We explained that there are five potential methodologies for linking macro-economic factors to default probabilities for the purpose of stress testing according to the Federal Reserve’s Comprehensive Capital Analysis and Review 2016 scenarios, scenarios of the European Banking Authority, or scenarios for other internal or third party purposes. The five potential methodologies are listed here:
- Use the same logistic regression formula and inputs used to determine the current term structure of defaults and historical defaults
- Use the lagged default probability as an input for a simple naïve model to predict forward default probabilities
- Use current macro factors to predict current default probabilities
- Use current macro factors and financial statement ratios and stock price inputs known at time zero to predict future default probabilities.
- Use current macro factors, forecasted financial statement ratios and forecasted stock price inputs to predict future default probabilities.
There are also two econometric techniques that are popular methods for linking macro-economic factors to a time series of default probabilities:
- An ordinary least squares regression fitted to the transformed default probabilities
- A fractional regression using the logistic distribution fitted to the actual unannualized default probabilities, expressed as a decimal.
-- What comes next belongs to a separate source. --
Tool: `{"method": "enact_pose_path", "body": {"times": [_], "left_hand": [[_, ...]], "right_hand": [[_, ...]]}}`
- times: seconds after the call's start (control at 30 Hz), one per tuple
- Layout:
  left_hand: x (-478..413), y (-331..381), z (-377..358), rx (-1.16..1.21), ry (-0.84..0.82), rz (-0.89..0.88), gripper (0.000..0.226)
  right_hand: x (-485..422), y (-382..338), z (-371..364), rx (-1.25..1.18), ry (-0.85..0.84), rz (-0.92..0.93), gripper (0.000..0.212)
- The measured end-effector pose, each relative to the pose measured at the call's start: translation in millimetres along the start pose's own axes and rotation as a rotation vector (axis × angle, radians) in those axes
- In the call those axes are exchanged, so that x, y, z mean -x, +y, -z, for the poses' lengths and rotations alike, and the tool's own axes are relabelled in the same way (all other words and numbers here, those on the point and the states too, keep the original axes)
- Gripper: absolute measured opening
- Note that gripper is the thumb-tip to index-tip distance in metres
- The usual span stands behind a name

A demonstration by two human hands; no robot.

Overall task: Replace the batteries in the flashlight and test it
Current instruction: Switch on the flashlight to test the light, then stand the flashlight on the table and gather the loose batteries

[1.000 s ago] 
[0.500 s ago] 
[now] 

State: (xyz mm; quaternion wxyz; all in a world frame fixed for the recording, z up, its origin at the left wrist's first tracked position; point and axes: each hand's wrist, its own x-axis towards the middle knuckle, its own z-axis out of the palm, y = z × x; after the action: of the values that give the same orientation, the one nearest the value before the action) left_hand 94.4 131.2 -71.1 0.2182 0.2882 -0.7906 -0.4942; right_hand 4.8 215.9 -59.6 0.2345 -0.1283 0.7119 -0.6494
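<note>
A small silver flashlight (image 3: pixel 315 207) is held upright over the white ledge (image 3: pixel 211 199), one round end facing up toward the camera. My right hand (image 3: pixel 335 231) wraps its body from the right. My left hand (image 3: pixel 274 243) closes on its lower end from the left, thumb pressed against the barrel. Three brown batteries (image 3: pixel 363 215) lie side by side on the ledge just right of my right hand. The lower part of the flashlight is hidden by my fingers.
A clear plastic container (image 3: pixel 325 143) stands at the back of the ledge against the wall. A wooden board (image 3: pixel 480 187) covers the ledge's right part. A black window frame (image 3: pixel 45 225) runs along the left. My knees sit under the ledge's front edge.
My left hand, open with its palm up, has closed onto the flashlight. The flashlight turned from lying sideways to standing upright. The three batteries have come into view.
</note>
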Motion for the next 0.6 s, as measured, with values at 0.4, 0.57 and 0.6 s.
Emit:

We conduct an effective challenge of the ordinary least squares approach using data for Wells Fargo & Co. default probabilities from Kamakura Risk Information Services’ KRIS default probability and bond information service. We explain why fractional regression (logistic) is so effective as a challenger model that we reject the ordinary least squares approach in favor of fractional regression.
Champion and Challenger Models for Predicting Future Default Probabilities
In this section we discuss all five methods estimation strategies and the two econometric procedures for executing those strategies. We start with Method 1 and Method 5, because both of these approaches are immediately rejected on both theoretical and practical grounds. Method 1 uses the same logistic formula and inputs for current and historical default probability generation (i.e. in sample) for out of sample default probability forecasting. The Kamakura Risk Information Services Version 6.0 Technical Guide lists the explanatory variables as inputs for the Jarrow-Chava reduced form model. Twenty-seven of those inputs are related to company-specific financial statements, stock prices or both. Since 27 out of 47 inputs are unknown on future dates, for this reason alone Method 1 is rejected.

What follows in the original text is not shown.